When the first calls started coming into the Capital Markets Authority offices, the smoke had just cleared from the apron at Dubai International. There was a burning berth at Jebel Ali. Of all places, the Burj Al Arab had sustained damage from interceptor fragments falling back. Additionally, a Lebanese fund manager admitted later that he was updating his terminal every fifteen seconds somewhere on the 18th floor of a glass tower along Sheikh Zayed Road. Regulators had made the decision by Sunday night. On Monday, neither the Abu Dhabi exchange nor the Dubai Financial Market would open. They wouldn’t open on Tuesday either.
The markets took notice of this unusual move. Such closures are typically not used for missile attacks, but rather for the mourning of a head of state. Even though regulators wouldn’t state it clearly, the reasoning was clear: panic-selling in a Gulf market with little trading would have been disastrous given footage of a burning runway at the busiest international airport in the world. Thus, they kept the door closed. As damage assessments came in from both emirates, billions of dollars’ worth of listed assets just sat there, frozen, for 48 hours.
| Snapshot: Dubai Financial Market (DFM) | Details |
|---|---|
| Entity | Dubai Financial Market (DFM) — public joint stock company |
| Founded | 26 March 2000 |
| Headquarters | Dubai, United Arab Emirates |
| Regulator | UAE Securities and Commodities Authority (SCA) / Capital Markets Authority |
| Parent | Borse Dubai (80%); public float since 2007 |
| Sister exchange | Abu Dhabi Securities Exchange (ADX) |
| Benchmark Index | DFM General Index (DFMGI) |
| Largest listings | Emaar Properties, Emirates NBD, Dubai Islamic Bank, Salik |
| Market closure | March 2 & 3, 2026 (post-strike halt) |
| Index drop since Feb 28, 2026 | ~16% (DFM); ~9% (ADX) |
| Combined value erased | Approx. $120 billion |
| Trading currency | UAE Dirham (AED) |
Dubai’s main index saw its worst intraday decline since May 2022, when trading finally resumed on March 4, falling 4.7% in a single session. The bluest of blue chips, Emaar Properties, saw a nearly 5% decline. Emirates’ NBD fell by 5%. The same retreat was made by Air Arabia. The figures were unattractive. However, the floor held, and this is the part that is obscured by the headlines. No cascade was present. No structural fracture. By the end of the month, Abu Dhabi’s market capitalization had dropped by $75 billion and DFM’s by about $45 billion, but the bourses continued to operate. It was still settling. Brokers continued to answer the phone.
Speaking with locals gives me the impression that this result wasn’t coincidental. Contrary to the airport-and-tourism stereotype, Dubai’s economy is more diverse. The Jebel Ali Free Zone alone transports more cargo than the combined trade volumes of most nations. The DIFC continues to take in money that is covertly leaving more severely affected areas of the region, such as Russian funds that have been parked there since 2022, Iranian wealth in exile, and savings from Lebanon. It’s difficult to ignore the pattern. A nearby conflict breaks out, headlines declare that Dubai is over, and a few weeks later, the property registry records yet another surge in cash sales.

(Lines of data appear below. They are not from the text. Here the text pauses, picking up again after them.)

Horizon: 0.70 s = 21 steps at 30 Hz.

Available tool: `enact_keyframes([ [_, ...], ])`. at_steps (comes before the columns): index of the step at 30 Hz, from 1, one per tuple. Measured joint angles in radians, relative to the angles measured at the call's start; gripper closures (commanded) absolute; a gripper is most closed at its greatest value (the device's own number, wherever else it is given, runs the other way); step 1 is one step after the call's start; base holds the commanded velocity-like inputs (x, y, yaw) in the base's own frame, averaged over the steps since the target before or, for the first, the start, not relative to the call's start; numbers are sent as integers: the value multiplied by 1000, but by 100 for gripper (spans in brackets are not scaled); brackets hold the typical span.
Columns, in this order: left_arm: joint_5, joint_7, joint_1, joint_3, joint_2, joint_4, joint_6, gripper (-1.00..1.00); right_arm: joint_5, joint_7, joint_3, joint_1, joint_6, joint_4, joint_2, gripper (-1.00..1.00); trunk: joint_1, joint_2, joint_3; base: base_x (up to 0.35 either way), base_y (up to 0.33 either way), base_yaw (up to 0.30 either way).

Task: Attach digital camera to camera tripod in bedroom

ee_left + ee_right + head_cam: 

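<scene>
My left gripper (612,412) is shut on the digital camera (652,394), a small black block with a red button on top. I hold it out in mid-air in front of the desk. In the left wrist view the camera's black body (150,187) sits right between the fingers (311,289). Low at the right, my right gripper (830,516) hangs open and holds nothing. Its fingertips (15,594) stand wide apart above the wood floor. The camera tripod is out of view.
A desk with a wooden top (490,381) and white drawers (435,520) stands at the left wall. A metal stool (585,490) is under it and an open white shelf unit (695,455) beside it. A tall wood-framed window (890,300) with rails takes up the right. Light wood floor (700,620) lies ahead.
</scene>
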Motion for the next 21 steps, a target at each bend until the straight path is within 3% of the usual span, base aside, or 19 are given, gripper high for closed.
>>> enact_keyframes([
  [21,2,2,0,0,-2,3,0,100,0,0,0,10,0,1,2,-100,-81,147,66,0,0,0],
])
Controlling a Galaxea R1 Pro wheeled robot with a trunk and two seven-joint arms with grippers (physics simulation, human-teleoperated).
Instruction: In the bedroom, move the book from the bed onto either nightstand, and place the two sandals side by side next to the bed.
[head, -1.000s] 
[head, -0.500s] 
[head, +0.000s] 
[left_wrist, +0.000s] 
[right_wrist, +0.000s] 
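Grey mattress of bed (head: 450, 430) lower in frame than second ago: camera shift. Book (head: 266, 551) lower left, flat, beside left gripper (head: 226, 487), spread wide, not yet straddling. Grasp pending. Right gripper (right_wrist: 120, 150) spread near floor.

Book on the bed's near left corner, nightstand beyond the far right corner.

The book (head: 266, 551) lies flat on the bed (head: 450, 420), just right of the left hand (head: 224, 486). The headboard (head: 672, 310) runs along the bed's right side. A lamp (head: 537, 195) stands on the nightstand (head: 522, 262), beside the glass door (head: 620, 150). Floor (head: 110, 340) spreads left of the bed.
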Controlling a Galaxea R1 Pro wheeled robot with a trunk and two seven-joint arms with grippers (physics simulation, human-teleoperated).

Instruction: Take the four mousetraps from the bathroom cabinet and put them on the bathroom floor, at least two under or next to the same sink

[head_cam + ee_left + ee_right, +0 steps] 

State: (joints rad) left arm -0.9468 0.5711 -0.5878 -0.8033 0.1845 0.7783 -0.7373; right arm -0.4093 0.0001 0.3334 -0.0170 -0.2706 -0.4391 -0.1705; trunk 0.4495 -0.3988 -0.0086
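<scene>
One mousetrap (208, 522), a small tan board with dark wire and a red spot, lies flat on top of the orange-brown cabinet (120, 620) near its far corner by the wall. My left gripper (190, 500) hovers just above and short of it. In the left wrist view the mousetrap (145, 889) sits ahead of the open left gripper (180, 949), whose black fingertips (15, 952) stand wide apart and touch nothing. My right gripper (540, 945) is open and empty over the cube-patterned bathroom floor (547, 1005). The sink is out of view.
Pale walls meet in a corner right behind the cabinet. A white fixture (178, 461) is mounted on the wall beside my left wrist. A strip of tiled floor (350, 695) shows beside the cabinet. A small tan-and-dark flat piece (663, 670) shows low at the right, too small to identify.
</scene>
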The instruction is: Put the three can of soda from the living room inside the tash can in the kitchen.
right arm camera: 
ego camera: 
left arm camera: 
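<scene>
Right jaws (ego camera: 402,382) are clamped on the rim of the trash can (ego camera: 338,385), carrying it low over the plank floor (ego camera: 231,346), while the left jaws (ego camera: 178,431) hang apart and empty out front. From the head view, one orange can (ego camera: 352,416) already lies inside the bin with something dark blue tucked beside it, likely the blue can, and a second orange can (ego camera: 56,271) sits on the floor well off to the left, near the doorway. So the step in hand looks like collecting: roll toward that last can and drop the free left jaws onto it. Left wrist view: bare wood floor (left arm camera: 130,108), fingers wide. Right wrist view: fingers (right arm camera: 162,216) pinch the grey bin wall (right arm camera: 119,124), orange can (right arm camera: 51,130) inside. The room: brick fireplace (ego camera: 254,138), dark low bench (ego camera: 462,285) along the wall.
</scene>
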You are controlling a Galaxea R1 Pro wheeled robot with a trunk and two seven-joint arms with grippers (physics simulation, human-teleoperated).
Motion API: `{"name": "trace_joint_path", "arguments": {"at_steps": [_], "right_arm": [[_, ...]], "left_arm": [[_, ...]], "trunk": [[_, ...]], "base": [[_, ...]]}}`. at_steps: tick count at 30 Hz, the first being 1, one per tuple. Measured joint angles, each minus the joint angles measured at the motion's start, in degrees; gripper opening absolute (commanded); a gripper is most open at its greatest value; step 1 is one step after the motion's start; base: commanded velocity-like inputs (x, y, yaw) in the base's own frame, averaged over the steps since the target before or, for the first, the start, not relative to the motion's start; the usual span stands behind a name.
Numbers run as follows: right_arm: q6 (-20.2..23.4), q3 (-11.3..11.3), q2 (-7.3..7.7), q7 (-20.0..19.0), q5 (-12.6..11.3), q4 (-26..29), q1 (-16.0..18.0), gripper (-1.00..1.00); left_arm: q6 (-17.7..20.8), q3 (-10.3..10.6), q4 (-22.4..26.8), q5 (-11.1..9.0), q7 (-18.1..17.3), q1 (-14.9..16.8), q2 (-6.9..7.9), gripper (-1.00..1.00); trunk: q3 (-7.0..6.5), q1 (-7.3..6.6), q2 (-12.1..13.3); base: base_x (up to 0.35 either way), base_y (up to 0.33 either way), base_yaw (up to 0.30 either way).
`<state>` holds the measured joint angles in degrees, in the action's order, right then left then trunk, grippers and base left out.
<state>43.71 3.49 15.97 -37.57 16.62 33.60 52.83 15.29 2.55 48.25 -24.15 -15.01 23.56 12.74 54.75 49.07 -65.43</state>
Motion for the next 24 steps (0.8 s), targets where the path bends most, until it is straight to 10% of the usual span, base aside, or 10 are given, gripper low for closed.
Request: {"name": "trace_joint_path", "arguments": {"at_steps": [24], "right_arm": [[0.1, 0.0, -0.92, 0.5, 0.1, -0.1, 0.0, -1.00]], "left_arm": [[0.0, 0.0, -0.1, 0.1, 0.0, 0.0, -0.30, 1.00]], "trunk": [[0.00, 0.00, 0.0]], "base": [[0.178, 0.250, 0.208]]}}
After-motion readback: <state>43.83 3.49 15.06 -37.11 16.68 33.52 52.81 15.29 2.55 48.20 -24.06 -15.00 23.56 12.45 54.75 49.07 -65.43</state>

Not everyone is persuaded. The closure itself could harm Dubai’s reputation, according to Burdin Hickok of NYU, who told Al Jazeera that liquidity is especially important when investors are afraid. There is a component to that. It’s similar to cutting the phone lines because you don’t want bad news when you close a market to stop panic. Until it doesn’t, it functions. Additionally, Hannah Ellis-Petersen’s on-the-ground reporting for The Guardian revealed British teachers boarding flights without scheduling returns, taxi drivers loading suitcases, and beach clubs that were only partially occupied. She was informed that Zain Anwar, the Pakistani driver whose vehicle was destroyed during the attack on the Fairmont on the Palm, was considering permanent departure. “Everybody knows that Dubai is finished,” he declared. He might prove to be mistaken. The majority of wagerers have been against this city.
However, the situation appears to be more complicated than either story. Yes, the Dubai stock market has survived, but that is a low standard. The more important question is whether the foreign investment that constructed this facility continues to have faith in the arrangement now that the missiles have momentarily survived. Standard Chartered and Citi have already laid off employees. According to a press release, tourism, which brought in $70 billion to the UAE last year, won’t recover. As one longtime resident put it, “the shine has been taken off.” For Dubai, shine has always been a component of the product.
You wouldn’t necessarily know any of this if you were strolling through the DIFC last month, though. The lines for coffee have returned. The valets are operational. AED 280 million was paid in cash for a penthouse in Downtown; the broker informed me that there would be “no negotiation, closed in a week.” It’s unclear if that’s denial or confidence. It’s probably a little bit of both.